The Equal Employment Opportunity Commission (“EEOC”), an agency that has suffered a number of very public setbacks in its litigation efforts in 2013, will finish the year on a high note.  In a much-anticipated decision, the U.S. Court of Appeals for the Seventh Circuit, breaking ranks with its sister circuits, held that employers cannot challenge the EEOC’s good-faith settlement efforts in Title VII-discrimination suits pursued by the agency.  EEOC v. Mach Mining, LLC (7th Cir. 2013).  “The language of the statute, the lack of a meaningful standard for courts to apply, and the overall statutory scheme” convinced the appeals court “that an alleged failure to conciliate is not an affirmative defense to the merits of a discrimination suit.”  For the Court, finding otherwise would add to Title VII “an unwarranted mechanism by which employers can avoid liability for unlawful discrimination.”  Anticipating possible review of its decision by the U.S. Supreme Court, the Seventh Circuit explained that its ”decision makes us the first circuit to reject explicitly the implied affirmative defense of failure to conciliate.  Because the courts of appeals stand divided over the level of scrutiny to apply in reviewing conciliation, our holding may complicate an existing circuit split more than it creates one, but we have proceeded as if we are creating a circuit split.”

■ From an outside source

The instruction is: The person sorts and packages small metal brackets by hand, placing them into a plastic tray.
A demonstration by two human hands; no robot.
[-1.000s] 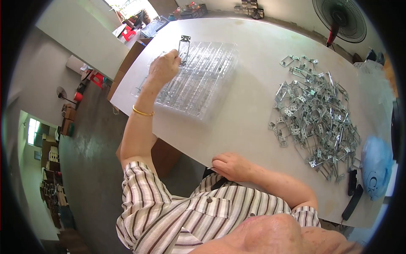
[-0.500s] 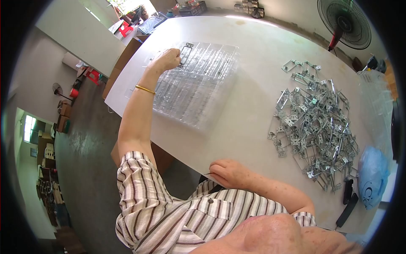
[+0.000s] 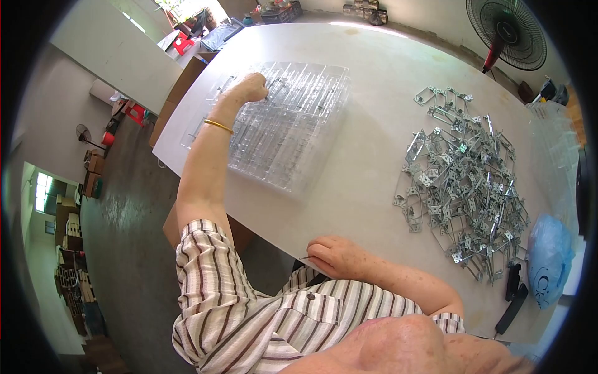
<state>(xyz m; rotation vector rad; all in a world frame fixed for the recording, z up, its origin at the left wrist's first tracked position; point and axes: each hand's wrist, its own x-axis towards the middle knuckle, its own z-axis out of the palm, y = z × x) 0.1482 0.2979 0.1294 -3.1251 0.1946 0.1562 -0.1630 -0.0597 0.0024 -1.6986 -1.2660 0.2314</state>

Hoping the Seventh Circuit would have dealt another blow against an agency that has been perceived to engage in questionable pre-suit settlement tactics, employers now, in light of this ruling, may face an EEOC more energized than ever before.  All employers, especially those who fear the prospect of a class-based systemic enforcement action by the EEOC, should take note of this important decision.

Seventh Circuit’s Analysis

In evaluating whether employers have a legally viable affirmative defense for failure to conciliate, the Seventh Circuit considered the statutory language of Title VII, whether there was a workable standard for the defense, whether the defense fit into the broader statutory scheme, and the relevant case law both in and out of the circuit.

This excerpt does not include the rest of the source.